The general issue with transaction for long "lived' transactions is that if you do have a login period of 1 hour 30 minutes, then Splunk has to retain intervening data in memory until it finds the logout - if there is no logout, then you need to define a maximum span for a transaction and then handle open transactions, otherwise you can unpredictable results with large datasets.
Just in case, this is a simple example of a bigger picture, here is a different technique that will do the calculation. The first part sets up your example data, but the work starts at streamstats...
| makeresults
| eval _raw="_time user action
2022-01-01 10:00:00 user_1 login
2022-01-01 10:00:10 user_2 login
2022-01-01 11:30:20 user_1 logout
2022-01-01 11:40:00 user_1 login
2022-01-01 12:00:00 user_1 logout
2022-01-01 12:01:00 user_2 logout"
| multikv forceheader=1
| eval _time=strptime(time, "%F %T")
| table _time user action
``` -------- This is the logic to convert the table from here --------```
| streamstats window=2 global=f list(action) as actions min(_time) as min max(_time) as max by user
| where mvcount(mvdedup(actions))=2 AND mvindex(actions, 0)="login"
| eval duration=max-min
| eval login_time=strftime(min, "%F %T")
| eval logout_time=strftime(max, "%F %T")
| sort min
| table user login_time logout_time
This will handle missing logout (i.e. sequential logins)
@bowesmana, i was wondering how long it'll take until the transaction police reads this post. 😀
🚓🚓🚓🚓🚓🚓🚓🚓🚓
Hey, thanks for the answer! However, the line:
| eval logout_time=strftime(_time+duration, "%Y-%m-%d %H:%M:%S")

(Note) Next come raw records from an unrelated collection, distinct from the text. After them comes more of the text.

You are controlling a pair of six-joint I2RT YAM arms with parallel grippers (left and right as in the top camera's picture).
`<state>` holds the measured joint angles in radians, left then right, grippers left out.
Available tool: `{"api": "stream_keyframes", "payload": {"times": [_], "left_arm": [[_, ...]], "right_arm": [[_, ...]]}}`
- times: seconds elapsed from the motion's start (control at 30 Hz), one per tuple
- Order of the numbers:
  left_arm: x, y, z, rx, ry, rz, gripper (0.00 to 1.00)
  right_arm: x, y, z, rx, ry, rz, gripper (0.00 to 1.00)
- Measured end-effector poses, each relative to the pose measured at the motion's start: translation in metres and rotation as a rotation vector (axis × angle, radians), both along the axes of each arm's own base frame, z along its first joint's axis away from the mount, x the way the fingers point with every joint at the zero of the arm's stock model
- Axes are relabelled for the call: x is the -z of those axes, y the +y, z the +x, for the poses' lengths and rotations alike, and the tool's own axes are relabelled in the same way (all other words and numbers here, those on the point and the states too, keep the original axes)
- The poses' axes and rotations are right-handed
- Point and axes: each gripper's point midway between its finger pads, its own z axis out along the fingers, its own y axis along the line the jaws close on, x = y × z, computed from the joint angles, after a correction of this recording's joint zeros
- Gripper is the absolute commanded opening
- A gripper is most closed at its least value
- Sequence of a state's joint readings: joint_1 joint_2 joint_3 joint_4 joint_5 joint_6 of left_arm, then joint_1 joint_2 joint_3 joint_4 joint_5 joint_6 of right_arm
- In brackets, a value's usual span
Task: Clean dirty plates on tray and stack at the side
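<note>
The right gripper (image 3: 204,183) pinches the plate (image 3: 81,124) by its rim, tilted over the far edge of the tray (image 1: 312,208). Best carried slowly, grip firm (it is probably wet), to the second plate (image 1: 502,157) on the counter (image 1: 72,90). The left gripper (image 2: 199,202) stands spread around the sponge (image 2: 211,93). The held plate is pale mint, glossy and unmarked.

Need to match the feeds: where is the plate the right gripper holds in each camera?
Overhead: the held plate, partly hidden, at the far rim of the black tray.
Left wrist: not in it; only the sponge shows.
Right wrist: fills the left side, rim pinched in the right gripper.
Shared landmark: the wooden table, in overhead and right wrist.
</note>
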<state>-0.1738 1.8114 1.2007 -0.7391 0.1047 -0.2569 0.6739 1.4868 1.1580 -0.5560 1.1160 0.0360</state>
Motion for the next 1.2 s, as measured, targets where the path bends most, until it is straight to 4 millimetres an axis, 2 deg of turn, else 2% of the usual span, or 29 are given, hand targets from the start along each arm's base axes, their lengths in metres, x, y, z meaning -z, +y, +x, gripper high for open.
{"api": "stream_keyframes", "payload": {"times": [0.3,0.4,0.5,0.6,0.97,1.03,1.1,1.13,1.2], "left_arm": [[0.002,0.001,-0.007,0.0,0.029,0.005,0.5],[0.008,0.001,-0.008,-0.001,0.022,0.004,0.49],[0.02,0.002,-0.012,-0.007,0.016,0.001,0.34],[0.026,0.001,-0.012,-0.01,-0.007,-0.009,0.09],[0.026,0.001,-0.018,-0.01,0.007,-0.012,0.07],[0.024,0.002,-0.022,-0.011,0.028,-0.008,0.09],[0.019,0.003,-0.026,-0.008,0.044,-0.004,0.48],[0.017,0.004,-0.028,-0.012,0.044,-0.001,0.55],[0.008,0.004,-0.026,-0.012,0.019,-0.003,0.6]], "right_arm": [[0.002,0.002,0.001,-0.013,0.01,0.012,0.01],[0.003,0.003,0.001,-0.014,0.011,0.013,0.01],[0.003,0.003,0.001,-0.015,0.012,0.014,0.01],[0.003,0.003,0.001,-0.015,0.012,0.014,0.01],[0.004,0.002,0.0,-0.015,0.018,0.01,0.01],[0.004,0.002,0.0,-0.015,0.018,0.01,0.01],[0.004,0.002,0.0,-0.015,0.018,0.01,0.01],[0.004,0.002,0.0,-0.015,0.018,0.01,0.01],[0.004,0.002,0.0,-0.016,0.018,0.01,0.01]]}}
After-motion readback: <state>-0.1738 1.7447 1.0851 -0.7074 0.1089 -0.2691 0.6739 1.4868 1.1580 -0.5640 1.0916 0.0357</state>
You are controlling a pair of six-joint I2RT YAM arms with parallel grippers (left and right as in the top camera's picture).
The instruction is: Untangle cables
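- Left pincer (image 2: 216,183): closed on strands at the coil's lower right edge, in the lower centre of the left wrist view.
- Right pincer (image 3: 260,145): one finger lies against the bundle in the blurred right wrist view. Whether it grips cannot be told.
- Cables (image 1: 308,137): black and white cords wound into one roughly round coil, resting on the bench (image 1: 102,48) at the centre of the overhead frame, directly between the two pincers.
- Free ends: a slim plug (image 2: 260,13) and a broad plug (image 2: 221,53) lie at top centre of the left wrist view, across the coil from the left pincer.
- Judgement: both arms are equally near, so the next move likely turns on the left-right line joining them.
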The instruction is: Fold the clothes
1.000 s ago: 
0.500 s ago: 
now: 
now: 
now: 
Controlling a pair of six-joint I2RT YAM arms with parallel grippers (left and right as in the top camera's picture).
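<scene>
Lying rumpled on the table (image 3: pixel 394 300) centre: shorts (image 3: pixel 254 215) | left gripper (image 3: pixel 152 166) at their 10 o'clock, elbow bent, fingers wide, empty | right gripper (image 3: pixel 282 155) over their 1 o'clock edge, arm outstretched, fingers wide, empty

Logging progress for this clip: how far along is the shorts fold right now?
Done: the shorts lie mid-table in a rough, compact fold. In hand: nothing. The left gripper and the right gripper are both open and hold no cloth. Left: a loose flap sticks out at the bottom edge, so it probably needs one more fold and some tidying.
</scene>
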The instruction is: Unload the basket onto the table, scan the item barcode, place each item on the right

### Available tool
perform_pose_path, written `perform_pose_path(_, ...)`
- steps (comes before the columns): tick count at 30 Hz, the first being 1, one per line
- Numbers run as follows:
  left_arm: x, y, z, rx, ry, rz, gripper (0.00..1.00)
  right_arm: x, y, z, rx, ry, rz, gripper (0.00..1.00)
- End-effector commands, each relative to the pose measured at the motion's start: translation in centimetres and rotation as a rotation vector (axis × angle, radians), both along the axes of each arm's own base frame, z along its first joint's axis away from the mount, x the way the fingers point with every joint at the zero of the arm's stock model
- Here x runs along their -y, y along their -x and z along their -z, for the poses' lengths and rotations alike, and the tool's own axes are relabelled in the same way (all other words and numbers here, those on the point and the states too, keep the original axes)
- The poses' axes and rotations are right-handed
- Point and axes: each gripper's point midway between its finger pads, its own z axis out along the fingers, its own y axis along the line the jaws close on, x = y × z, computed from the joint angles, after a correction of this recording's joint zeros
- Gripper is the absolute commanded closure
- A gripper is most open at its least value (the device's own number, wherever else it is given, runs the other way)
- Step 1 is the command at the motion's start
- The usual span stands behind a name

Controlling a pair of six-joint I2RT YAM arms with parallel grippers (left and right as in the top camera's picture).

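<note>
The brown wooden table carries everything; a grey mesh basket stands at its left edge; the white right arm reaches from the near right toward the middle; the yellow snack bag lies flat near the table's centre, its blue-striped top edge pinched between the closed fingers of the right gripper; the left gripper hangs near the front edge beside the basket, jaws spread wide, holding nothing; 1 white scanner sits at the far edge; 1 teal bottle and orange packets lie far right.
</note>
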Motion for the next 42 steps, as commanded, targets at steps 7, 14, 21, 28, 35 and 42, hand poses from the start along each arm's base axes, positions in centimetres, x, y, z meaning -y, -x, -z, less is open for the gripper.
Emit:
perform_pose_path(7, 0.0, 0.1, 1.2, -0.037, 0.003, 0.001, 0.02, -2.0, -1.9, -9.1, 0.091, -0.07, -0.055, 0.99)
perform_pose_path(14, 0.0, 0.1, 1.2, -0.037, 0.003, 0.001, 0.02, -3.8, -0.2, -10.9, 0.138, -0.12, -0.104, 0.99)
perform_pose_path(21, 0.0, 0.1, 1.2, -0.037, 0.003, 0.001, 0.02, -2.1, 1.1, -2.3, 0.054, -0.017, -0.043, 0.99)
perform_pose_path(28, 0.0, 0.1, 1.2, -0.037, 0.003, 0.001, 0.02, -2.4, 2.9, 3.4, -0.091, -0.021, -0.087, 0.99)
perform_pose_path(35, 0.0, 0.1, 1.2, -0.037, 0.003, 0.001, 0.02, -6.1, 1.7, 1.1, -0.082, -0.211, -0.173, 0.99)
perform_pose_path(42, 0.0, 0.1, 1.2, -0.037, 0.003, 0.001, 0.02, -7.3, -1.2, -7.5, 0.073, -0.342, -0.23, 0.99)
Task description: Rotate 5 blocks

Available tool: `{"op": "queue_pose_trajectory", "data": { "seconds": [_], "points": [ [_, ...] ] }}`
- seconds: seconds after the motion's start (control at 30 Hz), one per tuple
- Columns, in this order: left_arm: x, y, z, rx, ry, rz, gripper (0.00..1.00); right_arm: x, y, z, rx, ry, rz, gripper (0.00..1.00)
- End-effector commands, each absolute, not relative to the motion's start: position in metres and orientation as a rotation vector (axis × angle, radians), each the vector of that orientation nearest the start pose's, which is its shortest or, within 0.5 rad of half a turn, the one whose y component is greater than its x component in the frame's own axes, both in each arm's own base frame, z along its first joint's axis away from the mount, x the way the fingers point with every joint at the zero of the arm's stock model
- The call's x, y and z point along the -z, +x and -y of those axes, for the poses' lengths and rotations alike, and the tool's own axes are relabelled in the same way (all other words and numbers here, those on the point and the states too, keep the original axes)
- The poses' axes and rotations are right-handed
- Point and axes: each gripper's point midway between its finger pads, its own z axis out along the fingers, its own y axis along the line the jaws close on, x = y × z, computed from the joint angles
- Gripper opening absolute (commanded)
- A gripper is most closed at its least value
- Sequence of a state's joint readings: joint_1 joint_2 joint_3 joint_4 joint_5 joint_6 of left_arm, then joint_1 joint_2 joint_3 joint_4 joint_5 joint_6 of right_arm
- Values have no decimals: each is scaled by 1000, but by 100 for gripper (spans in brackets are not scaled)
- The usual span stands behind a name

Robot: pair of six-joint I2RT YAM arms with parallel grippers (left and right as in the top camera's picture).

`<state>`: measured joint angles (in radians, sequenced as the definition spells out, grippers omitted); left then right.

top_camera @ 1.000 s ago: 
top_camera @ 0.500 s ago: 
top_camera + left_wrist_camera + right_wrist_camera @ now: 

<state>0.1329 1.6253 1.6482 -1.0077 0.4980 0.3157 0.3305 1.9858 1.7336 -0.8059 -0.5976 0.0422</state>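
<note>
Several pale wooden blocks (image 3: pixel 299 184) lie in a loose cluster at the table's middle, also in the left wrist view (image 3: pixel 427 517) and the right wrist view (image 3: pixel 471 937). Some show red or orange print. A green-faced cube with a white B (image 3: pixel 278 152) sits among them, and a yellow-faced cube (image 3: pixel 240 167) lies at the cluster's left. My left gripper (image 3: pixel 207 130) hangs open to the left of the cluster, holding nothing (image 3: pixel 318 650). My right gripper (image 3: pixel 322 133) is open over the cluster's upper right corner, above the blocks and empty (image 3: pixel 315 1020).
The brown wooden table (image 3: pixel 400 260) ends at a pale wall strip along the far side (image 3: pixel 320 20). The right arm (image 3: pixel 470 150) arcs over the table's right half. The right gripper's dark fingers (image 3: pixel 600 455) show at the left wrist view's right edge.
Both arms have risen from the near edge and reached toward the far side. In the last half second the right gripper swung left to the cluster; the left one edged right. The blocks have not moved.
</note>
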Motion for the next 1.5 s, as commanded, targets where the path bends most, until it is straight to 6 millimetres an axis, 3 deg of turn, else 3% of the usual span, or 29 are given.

Doesn't work for my case as the logs do not include a duration field. Instead, there are 2 _time values, 1 for login time, and 1 for logout time. Do you know how I could turn these 2 values into separate columns - login_time and logout_time, as shown in the question?
The duration is a field that is automatically calculated by the transaction. By default, the transaction command will take the start and end time to calculate the duration in seconds. The _time value represents the begining of the transaction which is the user logon event.
Are you actually having issues?
Apologies, I just realized the duration field exists. Thank you!